*** Block opens ***

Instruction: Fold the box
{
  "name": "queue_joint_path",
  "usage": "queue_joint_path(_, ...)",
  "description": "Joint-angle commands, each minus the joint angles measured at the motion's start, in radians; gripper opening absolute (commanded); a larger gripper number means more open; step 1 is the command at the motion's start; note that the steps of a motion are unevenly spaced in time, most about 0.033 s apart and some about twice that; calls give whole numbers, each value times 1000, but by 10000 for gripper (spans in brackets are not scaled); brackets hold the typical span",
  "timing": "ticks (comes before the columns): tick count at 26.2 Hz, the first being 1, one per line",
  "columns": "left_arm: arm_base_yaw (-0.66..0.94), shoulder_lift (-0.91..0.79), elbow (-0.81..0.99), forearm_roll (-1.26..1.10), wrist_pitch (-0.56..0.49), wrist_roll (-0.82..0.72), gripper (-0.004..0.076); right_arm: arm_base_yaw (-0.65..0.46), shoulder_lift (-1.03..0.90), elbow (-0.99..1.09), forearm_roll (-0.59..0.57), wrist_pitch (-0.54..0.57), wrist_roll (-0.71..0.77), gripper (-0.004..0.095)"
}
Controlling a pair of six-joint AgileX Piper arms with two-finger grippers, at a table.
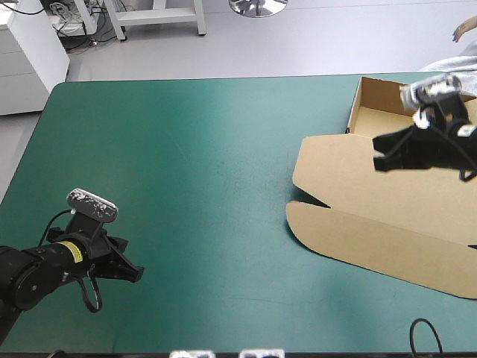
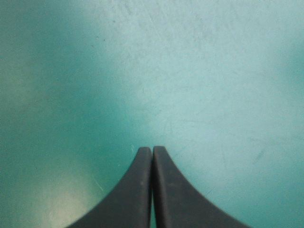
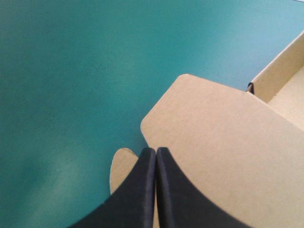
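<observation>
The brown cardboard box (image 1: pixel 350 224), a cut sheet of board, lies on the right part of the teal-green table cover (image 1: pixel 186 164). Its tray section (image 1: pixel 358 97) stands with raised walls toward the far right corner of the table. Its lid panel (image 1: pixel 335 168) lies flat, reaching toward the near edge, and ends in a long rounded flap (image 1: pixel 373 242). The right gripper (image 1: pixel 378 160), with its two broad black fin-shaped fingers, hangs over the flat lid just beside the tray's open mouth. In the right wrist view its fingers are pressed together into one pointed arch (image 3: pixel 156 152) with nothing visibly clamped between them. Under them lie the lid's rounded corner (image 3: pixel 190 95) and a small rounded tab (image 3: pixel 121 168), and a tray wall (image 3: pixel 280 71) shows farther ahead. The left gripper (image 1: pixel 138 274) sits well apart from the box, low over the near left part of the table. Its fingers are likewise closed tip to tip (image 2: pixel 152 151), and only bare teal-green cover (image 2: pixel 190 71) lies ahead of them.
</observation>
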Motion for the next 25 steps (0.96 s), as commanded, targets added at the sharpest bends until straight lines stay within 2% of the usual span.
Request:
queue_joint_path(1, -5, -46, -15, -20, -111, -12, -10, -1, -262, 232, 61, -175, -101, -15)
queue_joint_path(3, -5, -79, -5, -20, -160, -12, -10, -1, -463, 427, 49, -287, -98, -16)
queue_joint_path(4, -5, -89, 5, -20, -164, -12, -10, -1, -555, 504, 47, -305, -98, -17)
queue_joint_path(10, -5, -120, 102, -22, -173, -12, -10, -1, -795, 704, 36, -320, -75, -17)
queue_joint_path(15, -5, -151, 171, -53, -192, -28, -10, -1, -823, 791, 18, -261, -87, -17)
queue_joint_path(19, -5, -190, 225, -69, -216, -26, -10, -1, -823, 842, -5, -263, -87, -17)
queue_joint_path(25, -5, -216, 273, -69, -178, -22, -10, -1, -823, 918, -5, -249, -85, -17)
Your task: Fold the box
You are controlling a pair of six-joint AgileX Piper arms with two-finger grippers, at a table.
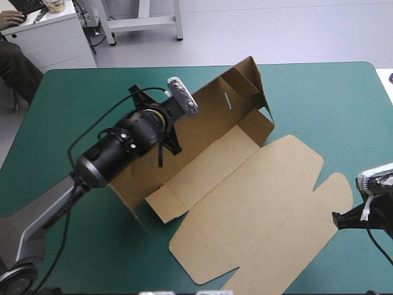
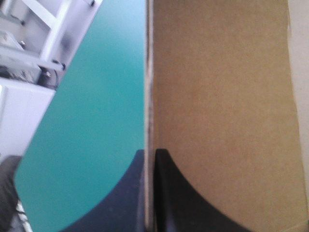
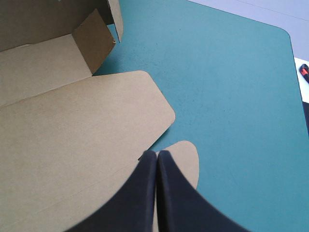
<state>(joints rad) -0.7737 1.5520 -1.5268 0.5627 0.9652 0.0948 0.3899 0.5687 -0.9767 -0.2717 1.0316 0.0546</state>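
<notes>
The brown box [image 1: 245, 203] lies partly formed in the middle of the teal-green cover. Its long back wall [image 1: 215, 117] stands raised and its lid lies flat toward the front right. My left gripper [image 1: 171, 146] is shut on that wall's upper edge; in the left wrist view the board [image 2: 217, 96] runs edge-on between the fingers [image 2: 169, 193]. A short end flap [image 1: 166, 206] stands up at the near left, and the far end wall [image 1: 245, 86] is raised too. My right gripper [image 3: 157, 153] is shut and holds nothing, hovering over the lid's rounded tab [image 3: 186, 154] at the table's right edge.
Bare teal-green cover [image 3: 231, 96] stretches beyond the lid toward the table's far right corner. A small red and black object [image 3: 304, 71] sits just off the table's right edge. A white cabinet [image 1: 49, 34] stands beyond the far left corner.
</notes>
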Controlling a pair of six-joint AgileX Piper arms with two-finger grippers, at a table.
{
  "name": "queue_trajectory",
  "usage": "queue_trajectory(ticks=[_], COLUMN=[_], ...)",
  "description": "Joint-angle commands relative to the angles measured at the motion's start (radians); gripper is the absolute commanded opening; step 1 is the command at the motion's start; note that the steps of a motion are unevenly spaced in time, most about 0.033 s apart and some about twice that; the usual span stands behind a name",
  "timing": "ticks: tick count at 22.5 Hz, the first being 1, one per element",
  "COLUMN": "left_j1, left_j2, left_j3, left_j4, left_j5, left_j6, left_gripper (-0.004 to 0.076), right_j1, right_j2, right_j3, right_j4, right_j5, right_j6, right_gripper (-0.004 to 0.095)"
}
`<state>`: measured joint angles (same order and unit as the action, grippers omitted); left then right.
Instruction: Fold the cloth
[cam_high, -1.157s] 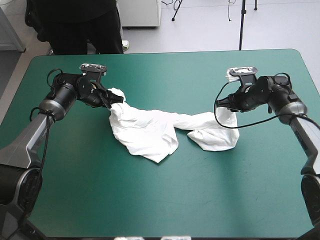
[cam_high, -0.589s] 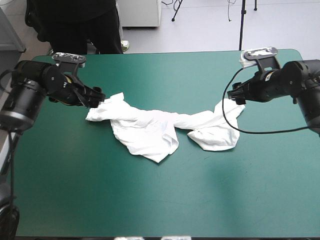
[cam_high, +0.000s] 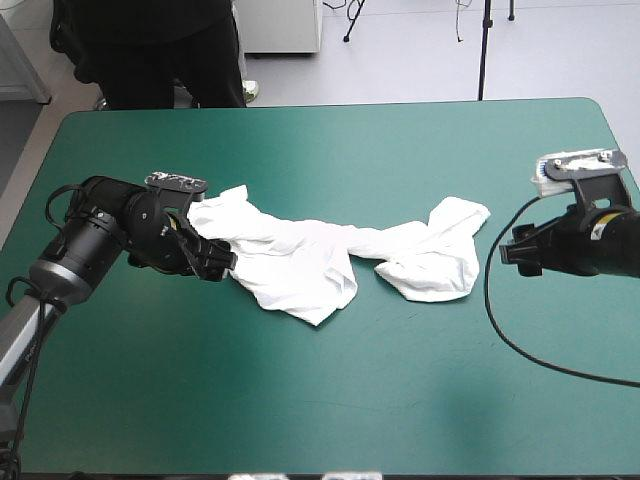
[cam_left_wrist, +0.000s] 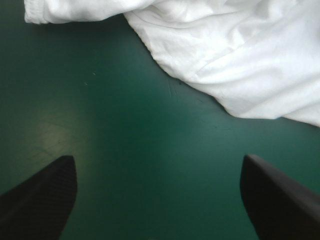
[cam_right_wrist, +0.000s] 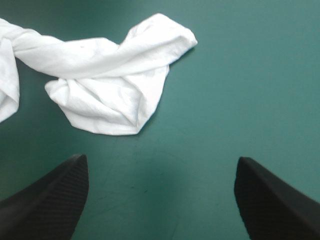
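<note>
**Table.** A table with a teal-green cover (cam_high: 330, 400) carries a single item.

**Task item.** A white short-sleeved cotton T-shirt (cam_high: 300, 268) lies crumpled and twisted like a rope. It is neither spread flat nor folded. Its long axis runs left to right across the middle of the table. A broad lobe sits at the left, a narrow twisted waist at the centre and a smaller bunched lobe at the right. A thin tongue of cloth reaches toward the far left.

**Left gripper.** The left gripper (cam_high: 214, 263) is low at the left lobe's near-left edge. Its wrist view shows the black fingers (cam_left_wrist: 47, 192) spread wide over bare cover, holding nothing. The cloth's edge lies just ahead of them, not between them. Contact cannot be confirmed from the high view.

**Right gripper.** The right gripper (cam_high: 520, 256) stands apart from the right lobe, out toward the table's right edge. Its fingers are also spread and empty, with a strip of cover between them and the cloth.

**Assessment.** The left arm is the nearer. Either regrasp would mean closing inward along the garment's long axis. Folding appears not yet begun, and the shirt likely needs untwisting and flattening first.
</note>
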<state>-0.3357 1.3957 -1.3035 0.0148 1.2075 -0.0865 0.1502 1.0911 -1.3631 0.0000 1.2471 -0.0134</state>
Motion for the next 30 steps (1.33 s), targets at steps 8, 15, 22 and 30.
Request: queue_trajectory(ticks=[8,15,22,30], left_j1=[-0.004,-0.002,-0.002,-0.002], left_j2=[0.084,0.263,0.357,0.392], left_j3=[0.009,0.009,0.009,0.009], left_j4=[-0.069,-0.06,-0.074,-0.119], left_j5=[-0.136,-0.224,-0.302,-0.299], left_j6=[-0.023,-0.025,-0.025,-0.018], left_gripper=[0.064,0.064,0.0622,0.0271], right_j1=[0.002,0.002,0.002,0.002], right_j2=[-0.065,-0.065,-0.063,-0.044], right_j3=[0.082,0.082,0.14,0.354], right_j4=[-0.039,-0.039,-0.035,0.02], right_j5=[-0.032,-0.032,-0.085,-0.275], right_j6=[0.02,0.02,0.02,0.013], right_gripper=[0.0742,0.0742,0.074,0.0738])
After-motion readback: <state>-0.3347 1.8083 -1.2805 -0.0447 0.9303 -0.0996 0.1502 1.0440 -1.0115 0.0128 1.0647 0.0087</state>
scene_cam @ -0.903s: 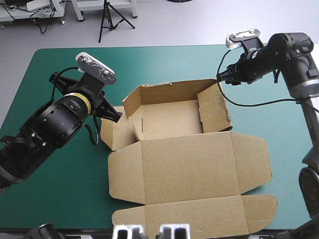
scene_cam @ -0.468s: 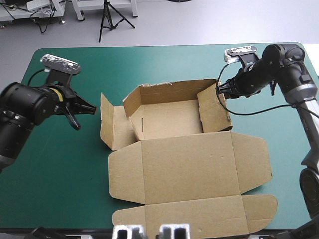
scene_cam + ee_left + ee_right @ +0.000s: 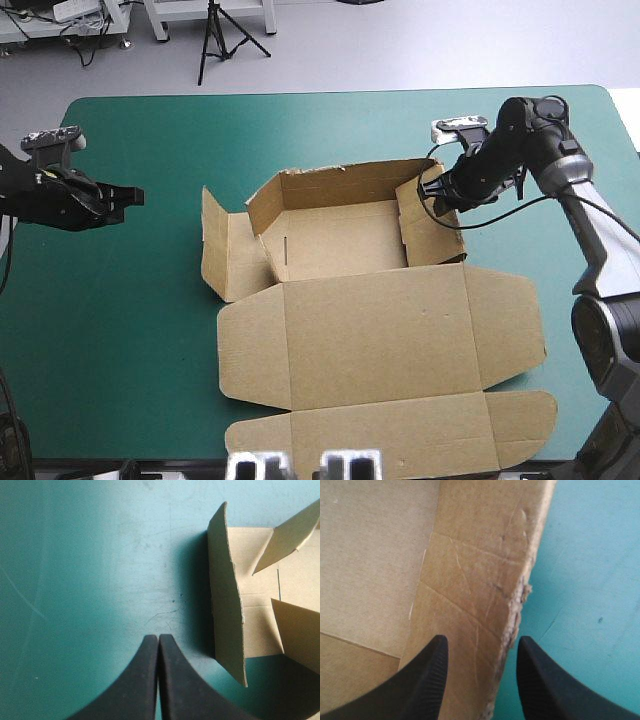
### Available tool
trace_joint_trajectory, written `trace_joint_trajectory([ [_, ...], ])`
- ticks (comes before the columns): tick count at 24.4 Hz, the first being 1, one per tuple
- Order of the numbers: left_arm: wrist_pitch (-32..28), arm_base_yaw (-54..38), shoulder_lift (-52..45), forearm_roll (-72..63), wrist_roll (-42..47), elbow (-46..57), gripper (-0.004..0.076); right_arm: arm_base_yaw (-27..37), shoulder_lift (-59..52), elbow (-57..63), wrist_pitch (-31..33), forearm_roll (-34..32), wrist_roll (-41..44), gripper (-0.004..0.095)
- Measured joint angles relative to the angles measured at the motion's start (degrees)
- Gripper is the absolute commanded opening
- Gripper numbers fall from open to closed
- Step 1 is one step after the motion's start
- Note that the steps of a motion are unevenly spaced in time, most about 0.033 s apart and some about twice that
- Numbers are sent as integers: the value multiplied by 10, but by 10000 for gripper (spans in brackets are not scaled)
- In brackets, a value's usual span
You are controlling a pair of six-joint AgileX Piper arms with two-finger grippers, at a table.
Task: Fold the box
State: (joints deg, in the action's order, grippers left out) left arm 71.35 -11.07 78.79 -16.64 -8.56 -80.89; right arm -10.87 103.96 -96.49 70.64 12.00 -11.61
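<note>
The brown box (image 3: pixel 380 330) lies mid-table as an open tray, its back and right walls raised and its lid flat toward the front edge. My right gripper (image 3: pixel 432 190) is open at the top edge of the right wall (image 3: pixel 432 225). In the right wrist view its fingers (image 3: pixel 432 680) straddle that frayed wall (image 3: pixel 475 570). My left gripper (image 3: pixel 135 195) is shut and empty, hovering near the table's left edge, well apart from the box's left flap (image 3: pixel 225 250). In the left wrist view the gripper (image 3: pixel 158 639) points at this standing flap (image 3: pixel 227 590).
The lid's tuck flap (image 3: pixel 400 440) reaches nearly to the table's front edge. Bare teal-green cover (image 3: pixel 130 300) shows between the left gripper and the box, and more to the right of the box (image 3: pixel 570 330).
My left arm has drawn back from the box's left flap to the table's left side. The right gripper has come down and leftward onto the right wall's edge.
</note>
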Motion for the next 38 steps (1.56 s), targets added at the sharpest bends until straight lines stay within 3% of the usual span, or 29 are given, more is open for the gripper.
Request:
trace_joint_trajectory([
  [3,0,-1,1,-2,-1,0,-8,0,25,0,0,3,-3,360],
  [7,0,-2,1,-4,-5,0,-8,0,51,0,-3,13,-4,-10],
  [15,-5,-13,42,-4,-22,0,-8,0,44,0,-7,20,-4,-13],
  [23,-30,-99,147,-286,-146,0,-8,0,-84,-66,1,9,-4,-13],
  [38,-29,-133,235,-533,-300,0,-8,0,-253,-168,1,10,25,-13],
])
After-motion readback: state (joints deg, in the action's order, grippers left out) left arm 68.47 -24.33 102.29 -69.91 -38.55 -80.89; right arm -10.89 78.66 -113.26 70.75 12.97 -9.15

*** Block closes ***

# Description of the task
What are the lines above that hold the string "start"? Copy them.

# Solution to this problem
  "description": "Joint-angle commands, each minus the joint angles measured at the motion's start, in radians; gripper opening absolute (commanded); a larger gripper number means more open; step 1 is the command at the motion's start; note that the steps of a motion are unevenly spaced in time, most about 0.033 s apart and some about twice that; calls give whole numbers, each value times 1000, but by 10000 for gripper (spans in brackets are not scaled); brackets hold the typical span",
  "description": "Joint-angle commands relative to the angles measured at the motion's start (radians); gripper is the absolute commanded opening; step 1 is the command at the motion's start; note that the steps of a motion are unevenly spaced in time, most about 0.033 s apart and some about twice that; the usual span stands behind a name",
- Measured joint angles relative to the angles measured at the motion's start (degrees)
- Step 1 is one step after the motion's start

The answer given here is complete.